I have joined a weekly meditation group. The leader often starts off the session by saying, as a way for us to get centered, "Now turn your kind attention to yourself." I am trying to nurture that kind inner eye. I send love, from my kind inner eye, to your own. <3
Lisa: I'm not sure that results don't factor as much as mastery for me; it's just that part of me is prone to finding (and comparing with) better results 😉 But at least I know this intellectually, consciously, even if my unconscious stirs up the feeling. . . And I talk back to the feelings. . . And yes, meditation! Does your weekly group meet on Zoom? I don't know that I can bear anymore online, but I can imagine what a group would bring to the practice. I have some guided meditations I listen to and some I do on my own . . . I like the "Loving Kindness" Metta Meditation very much. . .
As so often is the case, I seem to come too late to this table, and then I beat myself up over that, over being absent and disconnected….and…and…and.
You write so beautifully about your inner voice and your struggles and although it seems you feel this is sometimes something to struggle with, your struggles, at least as you express them yield something beautiful and kind even, although I can see how you might not feel it this same way.

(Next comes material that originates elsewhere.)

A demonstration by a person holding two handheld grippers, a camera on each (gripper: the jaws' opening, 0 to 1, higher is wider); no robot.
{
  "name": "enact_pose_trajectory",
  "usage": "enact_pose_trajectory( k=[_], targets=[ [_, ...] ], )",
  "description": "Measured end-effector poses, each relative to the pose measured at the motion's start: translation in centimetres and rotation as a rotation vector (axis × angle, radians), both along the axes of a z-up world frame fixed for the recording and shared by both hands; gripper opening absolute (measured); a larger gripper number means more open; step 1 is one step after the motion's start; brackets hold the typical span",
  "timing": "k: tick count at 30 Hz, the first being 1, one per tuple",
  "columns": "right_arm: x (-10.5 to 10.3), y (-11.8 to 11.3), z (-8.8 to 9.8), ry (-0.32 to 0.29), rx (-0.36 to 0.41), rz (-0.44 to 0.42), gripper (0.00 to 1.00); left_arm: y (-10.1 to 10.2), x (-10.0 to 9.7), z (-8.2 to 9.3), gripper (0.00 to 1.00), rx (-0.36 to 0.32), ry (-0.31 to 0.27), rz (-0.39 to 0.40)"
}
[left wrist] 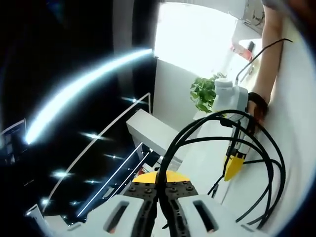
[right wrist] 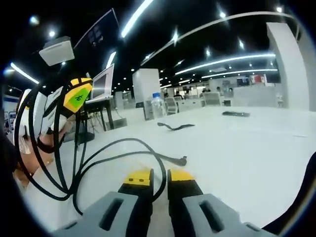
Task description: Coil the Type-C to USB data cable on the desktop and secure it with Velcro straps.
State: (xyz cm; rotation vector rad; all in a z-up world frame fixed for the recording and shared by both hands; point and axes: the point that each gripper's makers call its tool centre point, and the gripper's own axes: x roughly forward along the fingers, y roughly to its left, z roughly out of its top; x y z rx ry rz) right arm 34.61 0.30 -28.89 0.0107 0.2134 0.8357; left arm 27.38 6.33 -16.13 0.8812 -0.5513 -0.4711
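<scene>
1. The thin black Type-C to USB data cable (right wrist: 106, 153) lies partly coiled: several loops hang in the air at the left of the right gripper view, while its free tail runs out over the white desktop (right wrist: 247, 148).
2. The left gripper (left wrist: 160, 190), grey-bodied with yellow-tipped jaws, has its jaws pressed together on the cable strands where the loops gather, so it holds the coil.
3. The right gripper (right wrist: 159, 177), of the same build, has its jaws drawn close with a narrow gap; a strand curves down between them, but whether it is truly pinched cannot be told.
4. The free tail ends in a small dark plug (right wrist: 182, 160), lying flat on the desktop just ahead of the right gripper's tips and a little to their right; its long axis runs roughly left to right, plug end pointing right.
5. The right gripper is judged the nearer one for drawing in the tail.
6. A dark Velcro strap (right wrist: 175, 127) lies farther back on the desktop, well apart from both.
</scene>
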Motion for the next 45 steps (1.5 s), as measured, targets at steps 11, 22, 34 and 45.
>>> enact_pose_trajectory(
  k=[11,22,34,45],
  targets=[
    [0.4,-0.5,0.6,0.011,0.045,-0.018,0.05,0.1,0.4,-0.5,0.04,0.002,0.024,0.008],
    [0.2,-1.0,1.4,0.02,0.103,-0.021,0.04,1.0,1.5,-1.0,0.04,-0.048,0.094,0.023],
    [0.8,-2.2,2.0,0.073,0.196,-0.062,0.03,1.7,2.5,-1.7,0.04,-0.113,0.184,0.018],
    [-0.2,-1.3,3.1,0.096,0.262,-0.032,0.02,1.6,2.4,-1.8,0.04,-0.104,0.184,0.018]
  ],
)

To me, it seems you accomplish so much, have accomplished so much and yet you have also maintained this profound creativity. Yes, that is what I see. Not childish play but profound creativity.

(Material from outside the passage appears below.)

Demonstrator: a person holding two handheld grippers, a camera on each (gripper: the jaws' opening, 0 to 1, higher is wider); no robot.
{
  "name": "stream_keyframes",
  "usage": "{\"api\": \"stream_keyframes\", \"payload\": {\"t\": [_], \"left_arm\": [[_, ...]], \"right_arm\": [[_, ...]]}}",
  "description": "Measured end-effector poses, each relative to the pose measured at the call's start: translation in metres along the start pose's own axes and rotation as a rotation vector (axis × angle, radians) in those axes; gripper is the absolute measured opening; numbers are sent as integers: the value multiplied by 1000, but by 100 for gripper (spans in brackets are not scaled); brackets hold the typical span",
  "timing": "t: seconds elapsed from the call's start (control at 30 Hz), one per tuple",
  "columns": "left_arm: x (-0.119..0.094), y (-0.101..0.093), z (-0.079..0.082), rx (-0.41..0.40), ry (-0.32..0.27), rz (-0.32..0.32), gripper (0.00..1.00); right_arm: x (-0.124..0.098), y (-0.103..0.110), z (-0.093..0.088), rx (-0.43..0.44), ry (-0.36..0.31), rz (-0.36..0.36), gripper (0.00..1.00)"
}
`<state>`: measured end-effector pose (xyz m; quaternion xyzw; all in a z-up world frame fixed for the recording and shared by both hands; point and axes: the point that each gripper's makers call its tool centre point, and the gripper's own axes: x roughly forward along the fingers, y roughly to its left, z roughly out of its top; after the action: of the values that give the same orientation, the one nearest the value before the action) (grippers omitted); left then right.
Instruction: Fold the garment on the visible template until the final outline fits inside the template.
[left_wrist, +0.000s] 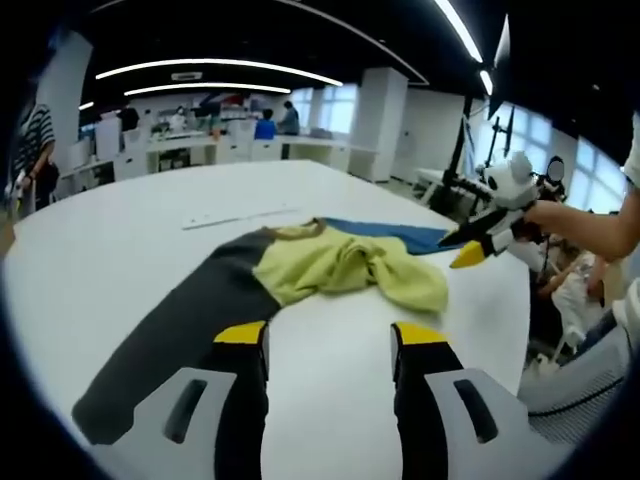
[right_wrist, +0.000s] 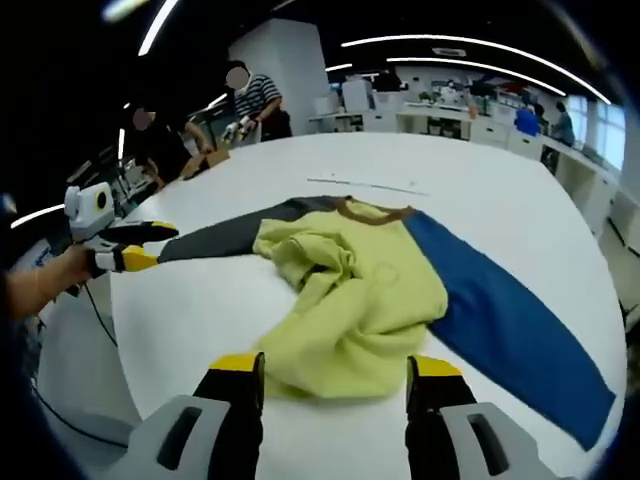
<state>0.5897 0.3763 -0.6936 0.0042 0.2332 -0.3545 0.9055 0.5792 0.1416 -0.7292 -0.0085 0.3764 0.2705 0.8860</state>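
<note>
Garment (right_wrist: 350, 300) lies crumpled mid-table (right_wrist: 500, 190), its grey sleeve (left_wrist: 170, 340) stretched left and blue sleeve (right_wrist: 500, 320) right. Left gripper (left_wrist: 330, 335) and right gripper (right_wrist: 335, 365) hover near it, jaws spread, holding nothing.

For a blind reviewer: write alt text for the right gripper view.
A crumpled yellow garment with one grey sleeve and one blue sleeve lies on a white table. The right gripper hovers open before it; the left gripper sits at the table's left edge.
</note>
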Motion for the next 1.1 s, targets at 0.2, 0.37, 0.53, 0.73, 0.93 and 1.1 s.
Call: {"api": "stream_keyframes", "payload": {"t": [0.2,0.37,0.53,0.73,0.93,1.1], "left_arm": [[20,5,3,-5,6,15,39],[39,3,7,-13,5,11,35],[57,3,3,-30,25,17,31],[75,8,-2,-66,36,38,27],[92,13,-3,-93,39,72,22],[108,12,-3,-133,44,82,19]], "right_arm": [[-1,4,-17,59,16,-21,44],[1,9,-26,69,22,-21,41],[5,11,-38,50,48,-41,39],[12,16,-46,64,61,-48,35],[21,20,-44,69,51,-63,29],[25,17,-43,117,25,-104,25]]}}
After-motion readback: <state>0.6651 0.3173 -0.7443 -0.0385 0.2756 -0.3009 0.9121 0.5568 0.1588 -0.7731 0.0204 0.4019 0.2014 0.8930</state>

But it is also the nature of the beast to feel our own creative efforts are never enough, and the burden put on us in this modern world to determine success in a very narrow way, focused on things and achievement in what is really a rather narrow frame of worldly definitions. I sometimes think that in all of humanity's success, and the ease we have created for ourselves — we are not running barefoot in the fields hunting down our dinner, after all — we have also taken something away from ourselves. We seem in danger of losing the ability to find meaning and happiness in the simplest of things: of sitting chewing on a piece of grass, watching the light, drawing in bright primary colors, just hanging with others without doing nothing profound. You, you always remind me of the importance of these things, and my own struggles with feeling worthless unless I conform to someone else's idea of worth.

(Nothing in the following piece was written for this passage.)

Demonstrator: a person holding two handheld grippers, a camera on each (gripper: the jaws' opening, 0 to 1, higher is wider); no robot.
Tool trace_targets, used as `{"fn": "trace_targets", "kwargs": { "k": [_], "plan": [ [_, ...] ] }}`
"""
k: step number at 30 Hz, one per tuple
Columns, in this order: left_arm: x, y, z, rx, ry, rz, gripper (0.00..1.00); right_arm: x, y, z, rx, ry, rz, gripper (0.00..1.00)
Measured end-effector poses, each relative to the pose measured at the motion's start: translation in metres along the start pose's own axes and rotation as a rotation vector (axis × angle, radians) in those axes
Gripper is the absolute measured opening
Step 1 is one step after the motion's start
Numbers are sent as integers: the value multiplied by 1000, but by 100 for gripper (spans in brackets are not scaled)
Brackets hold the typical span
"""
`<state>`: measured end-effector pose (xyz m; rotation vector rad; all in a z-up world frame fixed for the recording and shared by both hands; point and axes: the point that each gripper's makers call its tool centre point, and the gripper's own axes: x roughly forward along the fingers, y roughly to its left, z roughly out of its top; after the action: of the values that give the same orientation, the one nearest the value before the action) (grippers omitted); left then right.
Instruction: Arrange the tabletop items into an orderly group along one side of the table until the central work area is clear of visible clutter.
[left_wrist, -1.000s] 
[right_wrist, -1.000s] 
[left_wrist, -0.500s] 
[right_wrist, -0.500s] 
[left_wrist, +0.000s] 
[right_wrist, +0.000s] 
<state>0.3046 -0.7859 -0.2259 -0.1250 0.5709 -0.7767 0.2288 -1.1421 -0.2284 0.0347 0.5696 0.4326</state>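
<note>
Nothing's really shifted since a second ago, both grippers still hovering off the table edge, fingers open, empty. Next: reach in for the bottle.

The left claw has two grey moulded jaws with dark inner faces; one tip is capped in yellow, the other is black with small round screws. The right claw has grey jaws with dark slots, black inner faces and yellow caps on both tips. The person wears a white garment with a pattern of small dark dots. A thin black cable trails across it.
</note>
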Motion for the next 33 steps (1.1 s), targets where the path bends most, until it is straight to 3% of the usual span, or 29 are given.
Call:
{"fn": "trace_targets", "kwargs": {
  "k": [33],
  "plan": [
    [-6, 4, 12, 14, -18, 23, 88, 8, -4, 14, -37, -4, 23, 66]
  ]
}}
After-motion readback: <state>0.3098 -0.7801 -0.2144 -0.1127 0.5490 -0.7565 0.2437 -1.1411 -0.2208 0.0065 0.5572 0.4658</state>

Of course I was brought up that way. Be we are all shaped by so much, by families, by culture, by the air and food we take in for nourishment, by love, and for far too many, by lack of it. And as women this is even more true. It seems I have just learned that all of this striving and achievement, at least in my case, was just a big circle that went nowhere, except perhaps more pressure for striving and achievement. I hope to find smaller circles, that give me more personal, and perhaps even frivolous, satisfaction. I am sure I will struggle, and you will continue to as well. But I see a strong woman who knows herself and is willing to face all of this, and admit to all of this, without lying to herself (at least not all the time, we are only human after all). Be kind; most of all to yourself. It is a journey and we are all with you.